> _YOUR TASK_: Could you output every record below exactly as it appears?

Stored items

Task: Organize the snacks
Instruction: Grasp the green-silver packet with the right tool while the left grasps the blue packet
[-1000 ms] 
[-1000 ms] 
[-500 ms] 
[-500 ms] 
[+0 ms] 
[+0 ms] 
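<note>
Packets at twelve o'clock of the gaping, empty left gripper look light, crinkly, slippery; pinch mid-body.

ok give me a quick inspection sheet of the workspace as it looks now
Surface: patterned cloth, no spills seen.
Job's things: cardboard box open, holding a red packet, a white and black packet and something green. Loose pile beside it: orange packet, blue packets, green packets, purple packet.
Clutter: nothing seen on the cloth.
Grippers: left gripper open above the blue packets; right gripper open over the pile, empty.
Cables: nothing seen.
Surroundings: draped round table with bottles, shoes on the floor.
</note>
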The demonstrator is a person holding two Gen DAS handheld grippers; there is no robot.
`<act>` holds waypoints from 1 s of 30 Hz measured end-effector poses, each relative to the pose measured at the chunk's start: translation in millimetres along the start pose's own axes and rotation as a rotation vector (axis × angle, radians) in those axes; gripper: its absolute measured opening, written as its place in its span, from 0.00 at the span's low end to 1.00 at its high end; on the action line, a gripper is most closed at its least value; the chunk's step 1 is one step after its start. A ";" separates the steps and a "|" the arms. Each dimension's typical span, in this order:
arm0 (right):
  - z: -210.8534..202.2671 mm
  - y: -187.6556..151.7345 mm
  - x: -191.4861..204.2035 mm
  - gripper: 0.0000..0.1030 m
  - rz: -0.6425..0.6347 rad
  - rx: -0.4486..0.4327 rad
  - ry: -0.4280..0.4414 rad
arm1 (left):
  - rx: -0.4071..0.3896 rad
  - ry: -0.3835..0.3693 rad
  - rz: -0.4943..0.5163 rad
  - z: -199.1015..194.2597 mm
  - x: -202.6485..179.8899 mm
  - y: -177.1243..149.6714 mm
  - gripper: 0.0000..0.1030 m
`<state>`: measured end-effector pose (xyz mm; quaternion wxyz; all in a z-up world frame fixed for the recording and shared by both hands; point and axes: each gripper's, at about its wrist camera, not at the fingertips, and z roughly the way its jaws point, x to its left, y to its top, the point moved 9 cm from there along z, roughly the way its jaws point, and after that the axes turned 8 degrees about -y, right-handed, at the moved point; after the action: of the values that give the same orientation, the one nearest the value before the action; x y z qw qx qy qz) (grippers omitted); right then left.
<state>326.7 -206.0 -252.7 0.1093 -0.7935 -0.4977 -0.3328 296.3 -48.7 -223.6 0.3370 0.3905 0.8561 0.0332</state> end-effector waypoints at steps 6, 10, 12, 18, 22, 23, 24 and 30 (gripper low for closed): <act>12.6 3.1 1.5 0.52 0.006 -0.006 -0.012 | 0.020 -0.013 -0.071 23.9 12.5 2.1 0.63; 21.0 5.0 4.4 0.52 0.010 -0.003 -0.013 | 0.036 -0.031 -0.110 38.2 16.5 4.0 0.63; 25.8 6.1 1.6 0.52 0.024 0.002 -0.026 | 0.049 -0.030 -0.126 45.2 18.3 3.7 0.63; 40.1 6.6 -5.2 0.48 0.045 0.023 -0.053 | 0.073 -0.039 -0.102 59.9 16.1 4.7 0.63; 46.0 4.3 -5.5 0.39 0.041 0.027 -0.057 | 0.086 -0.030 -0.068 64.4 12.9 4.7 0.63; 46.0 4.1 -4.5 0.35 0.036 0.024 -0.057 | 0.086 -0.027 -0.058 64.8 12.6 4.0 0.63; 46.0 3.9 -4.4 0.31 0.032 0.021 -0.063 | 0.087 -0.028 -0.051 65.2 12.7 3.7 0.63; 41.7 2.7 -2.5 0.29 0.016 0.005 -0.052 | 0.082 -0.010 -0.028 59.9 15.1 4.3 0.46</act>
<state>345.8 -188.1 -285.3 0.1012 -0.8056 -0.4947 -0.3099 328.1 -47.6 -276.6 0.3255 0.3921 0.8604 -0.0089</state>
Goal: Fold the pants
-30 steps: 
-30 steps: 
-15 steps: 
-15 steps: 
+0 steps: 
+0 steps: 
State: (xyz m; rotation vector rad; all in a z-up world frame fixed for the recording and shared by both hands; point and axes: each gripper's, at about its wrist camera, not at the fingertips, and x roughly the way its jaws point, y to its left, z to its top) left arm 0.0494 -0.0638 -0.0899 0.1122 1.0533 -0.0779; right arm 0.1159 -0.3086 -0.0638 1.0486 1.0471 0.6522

> _SOLUTION_:
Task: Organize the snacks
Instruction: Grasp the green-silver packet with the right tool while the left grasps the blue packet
[-1000 ms] 
[-1000 ms] 
[-500 ms] 
[-500 ms] 
[+0 ms] 
[+0 ms] 
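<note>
Packets at twelve o'clock of the gaping, empty left gripper look light, crinkly, slippery; pinch mid-body.

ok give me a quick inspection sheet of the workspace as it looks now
Surface: patterned cloth, no spills seen.
Job's things: cardboard box open, holding a red packet, a white and black packet and something green. Loose pile beside it: orange packet, blue packets, green packets, purple packet.
Clutter: nothing seen on the cloth.
Grippers: left gripper open above the blue packets; right gripper open over the pile, empty.
Cables: nothing seen.
Surroundings: draped round table with bottles, shoes on the floor.
</note>
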The demonstrator is a person holding two Gen DAS handheld grippers; there is no robot.
`<act>` holds waypoints from 1 s of 30 Hz measured end-effector poses, each relative to the pose measured at the chunk's start: translation in millimetres along the start pose's own axes and rotation as a rotation vector (axis × angle, radians) in those axes; gripper: its absolute measured opening, written as its place in its span, from 0.00 at the span's low end to 1.00 at its high end; on the action line, a gripper is most closed at its least value; the chunk's step 1 is one step after its start. A ";" separates the steps and a "|" the arms. Each dimension's typical span, in this order:
arm0 (right):
  - z: -210.8534..202.2671 mm
  - y: -187.6556..151.7345 mm
  - x: -191.4861..204.2035 mm
  - gripper: 0.0000..0.1030 m
  - rz: -0.6425..0.6347 rad
  - rx: -0.4486..0.4327 rad
  - ry: -0.4280..0.4414 rad
arm1 (left):
  - rx: -0.4071..0.3896 rad
  - ry: -0.3835..0.3693 rad
  - rz: -0.4943..0.5163 rad
  - z: -199.1015..194.2597 mm
  - x: -202.6485..179.8899 mm
  - y: -177.1243..149.6714 mm
  - gripper: 0.0000..0.1030 m
`<state>`: measured end-effector pose (xyz mm; quaternion wxyz; all in a z-up world frame fixed for the recording and shared by both hands; point and axes: each gripper's, at about its wrist camera, not at the fingertips, and z roughly the way its jaws point, x to its left, y to its top, the point moved 9 cm from there along z, roughly the way its jaws point, and after that the axes turned 8 degrees about -y, right-handed, at the moved point; after the action: of the values that give the same orientation, the one nearest the value before the action; x y z qw qx qy qz) (grippers omitted); right then left.
<state>326.7 -206.0 -252.7 0.1093 -0.7935 -0.4977 -0.3328 296.3 -48.7 -223.6 0.3370 0.3905 0.8561 0.0332</state> end-effector waypoints at steps 6, 10, 12, 18, 22, 23, 24 and 30 (gripper low for closed): <act>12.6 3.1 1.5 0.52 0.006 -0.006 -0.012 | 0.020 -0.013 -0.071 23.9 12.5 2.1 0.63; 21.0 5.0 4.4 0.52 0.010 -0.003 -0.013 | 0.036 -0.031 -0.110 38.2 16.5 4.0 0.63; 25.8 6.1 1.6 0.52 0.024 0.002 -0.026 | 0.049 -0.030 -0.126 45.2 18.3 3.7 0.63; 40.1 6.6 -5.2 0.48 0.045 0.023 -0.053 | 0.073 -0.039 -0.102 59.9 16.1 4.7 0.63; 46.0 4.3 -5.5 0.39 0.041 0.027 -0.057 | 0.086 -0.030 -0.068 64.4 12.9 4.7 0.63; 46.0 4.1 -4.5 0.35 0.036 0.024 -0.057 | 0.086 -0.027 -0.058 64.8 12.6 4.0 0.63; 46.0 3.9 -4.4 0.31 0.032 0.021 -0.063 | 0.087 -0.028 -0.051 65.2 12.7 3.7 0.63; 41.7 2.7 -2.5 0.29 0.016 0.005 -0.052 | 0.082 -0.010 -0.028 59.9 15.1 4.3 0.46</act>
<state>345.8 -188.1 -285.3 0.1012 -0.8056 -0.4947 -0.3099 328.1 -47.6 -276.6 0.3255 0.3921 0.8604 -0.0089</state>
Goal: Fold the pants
-30 steps: 
-30 steps: 
-15 steps: 
-15 steps: 
+0 steps: 
+0 steps: 
State: (xyz m; rotation vector rad; all in a z-up world frame fixed for the recording and shared by both hands; point and axes: each gripper's, at about its wrist camera, not at the fingertips, and x roughly the way its jaws point, y to its left, z to its top) left arm 0.0494 -0.0638 -0.0899 0.1122 1.0533 -0.0779; right arm 0.1159 -0.3086 -0.0638 1.0486 1.0471 0.6522

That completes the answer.